Reproduce the entries shown below only from the line with "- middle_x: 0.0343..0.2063" down to the line with "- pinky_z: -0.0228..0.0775", keeping both end lines and copying each one exactly.

Stored items:
----------------------------------------
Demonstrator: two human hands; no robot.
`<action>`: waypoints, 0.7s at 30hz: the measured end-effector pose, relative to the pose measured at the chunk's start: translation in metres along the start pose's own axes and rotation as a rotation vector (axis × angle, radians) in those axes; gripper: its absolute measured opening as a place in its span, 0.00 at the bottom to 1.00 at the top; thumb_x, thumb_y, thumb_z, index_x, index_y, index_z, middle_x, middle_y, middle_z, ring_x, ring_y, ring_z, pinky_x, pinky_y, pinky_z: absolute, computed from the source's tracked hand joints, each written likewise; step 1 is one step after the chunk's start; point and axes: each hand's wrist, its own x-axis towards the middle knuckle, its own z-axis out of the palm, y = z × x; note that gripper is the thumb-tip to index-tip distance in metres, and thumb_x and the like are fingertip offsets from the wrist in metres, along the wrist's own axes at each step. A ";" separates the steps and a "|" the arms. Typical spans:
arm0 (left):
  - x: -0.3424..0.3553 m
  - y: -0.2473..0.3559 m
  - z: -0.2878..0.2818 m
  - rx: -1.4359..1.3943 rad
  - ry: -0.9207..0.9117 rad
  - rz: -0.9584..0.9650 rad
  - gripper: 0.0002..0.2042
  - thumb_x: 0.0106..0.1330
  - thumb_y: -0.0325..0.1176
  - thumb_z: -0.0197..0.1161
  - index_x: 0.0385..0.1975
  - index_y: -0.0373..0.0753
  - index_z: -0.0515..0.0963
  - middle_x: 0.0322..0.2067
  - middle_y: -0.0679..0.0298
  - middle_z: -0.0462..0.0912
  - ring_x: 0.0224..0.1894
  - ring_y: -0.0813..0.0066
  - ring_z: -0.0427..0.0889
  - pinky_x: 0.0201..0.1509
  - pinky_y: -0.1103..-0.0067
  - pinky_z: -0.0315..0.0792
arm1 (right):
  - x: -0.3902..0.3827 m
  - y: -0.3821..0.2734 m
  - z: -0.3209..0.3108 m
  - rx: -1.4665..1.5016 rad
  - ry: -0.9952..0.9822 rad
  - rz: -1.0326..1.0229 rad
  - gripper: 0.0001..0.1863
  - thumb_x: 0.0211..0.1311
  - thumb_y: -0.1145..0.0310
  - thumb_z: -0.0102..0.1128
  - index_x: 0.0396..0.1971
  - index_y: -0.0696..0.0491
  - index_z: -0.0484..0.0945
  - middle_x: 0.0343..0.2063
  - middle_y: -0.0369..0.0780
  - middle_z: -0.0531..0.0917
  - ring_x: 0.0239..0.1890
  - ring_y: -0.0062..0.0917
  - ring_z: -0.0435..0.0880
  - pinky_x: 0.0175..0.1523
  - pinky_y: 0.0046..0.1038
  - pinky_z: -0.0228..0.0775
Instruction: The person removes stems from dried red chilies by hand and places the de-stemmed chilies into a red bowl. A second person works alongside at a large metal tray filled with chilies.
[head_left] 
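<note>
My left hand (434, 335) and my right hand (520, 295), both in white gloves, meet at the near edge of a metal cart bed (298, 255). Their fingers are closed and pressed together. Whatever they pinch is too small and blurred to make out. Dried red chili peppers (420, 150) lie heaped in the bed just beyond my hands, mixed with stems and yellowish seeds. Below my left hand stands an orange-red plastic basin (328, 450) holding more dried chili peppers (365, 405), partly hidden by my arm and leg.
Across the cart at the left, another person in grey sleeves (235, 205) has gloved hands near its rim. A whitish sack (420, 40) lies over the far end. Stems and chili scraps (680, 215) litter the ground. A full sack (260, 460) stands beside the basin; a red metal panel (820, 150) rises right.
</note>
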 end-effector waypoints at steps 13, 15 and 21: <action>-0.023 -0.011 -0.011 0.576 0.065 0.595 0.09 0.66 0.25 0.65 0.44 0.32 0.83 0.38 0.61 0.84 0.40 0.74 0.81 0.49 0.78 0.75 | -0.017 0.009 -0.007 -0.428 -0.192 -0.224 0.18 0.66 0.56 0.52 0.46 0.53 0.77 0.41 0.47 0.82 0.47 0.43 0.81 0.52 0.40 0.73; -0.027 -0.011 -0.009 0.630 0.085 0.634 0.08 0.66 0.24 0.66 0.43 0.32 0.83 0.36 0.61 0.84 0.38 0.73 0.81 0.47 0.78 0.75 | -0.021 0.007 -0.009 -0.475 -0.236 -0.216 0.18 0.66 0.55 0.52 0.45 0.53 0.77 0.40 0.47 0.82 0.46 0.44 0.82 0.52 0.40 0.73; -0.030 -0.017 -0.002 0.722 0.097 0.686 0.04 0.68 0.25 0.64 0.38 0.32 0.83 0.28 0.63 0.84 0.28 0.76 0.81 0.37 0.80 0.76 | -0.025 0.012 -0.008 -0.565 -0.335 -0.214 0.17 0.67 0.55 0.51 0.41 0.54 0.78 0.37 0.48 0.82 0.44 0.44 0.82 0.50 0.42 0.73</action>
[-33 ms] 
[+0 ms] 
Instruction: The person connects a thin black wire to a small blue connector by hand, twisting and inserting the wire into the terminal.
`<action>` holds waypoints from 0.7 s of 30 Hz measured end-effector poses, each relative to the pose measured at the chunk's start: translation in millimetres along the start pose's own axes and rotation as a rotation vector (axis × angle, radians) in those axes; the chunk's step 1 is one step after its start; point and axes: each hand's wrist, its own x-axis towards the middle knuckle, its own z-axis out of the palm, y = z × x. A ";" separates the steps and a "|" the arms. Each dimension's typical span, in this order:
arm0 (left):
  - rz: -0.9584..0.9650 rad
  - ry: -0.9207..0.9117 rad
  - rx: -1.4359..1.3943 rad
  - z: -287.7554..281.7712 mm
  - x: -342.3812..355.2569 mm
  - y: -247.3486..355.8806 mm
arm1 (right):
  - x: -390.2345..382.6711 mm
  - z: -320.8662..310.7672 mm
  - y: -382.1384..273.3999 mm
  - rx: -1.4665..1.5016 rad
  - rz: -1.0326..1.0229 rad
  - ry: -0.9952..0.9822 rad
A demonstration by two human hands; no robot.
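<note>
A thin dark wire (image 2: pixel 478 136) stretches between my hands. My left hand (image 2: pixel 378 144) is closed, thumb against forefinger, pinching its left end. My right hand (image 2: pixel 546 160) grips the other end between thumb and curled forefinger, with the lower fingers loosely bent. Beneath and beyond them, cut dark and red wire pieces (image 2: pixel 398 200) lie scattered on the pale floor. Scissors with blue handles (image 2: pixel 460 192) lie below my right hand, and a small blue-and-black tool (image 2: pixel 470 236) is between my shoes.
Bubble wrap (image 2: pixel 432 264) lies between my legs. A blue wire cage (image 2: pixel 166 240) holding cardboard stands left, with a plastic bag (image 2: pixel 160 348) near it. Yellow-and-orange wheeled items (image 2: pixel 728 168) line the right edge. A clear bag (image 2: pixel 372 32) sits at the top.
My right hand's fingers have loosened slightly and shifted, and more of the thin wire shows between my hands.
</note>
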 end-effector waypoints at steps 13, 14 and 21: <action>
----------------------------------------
Solution to the exercise:
  - middle_x: 0.0343..0.2063
  - middle_y: -0.0369..0.0780
  - middle_z: -0.0531..0.0917
  - ring_x: 0.0239..0.1890
  - ring_y: -0.0062..0.0917
  - ring_z: -0.0435..0.0880
  - pinky_x: 0.0175..0.1523
  - pinky_y: 0.0046..0.1038
  - pinky_z: -0.0228..0.0775

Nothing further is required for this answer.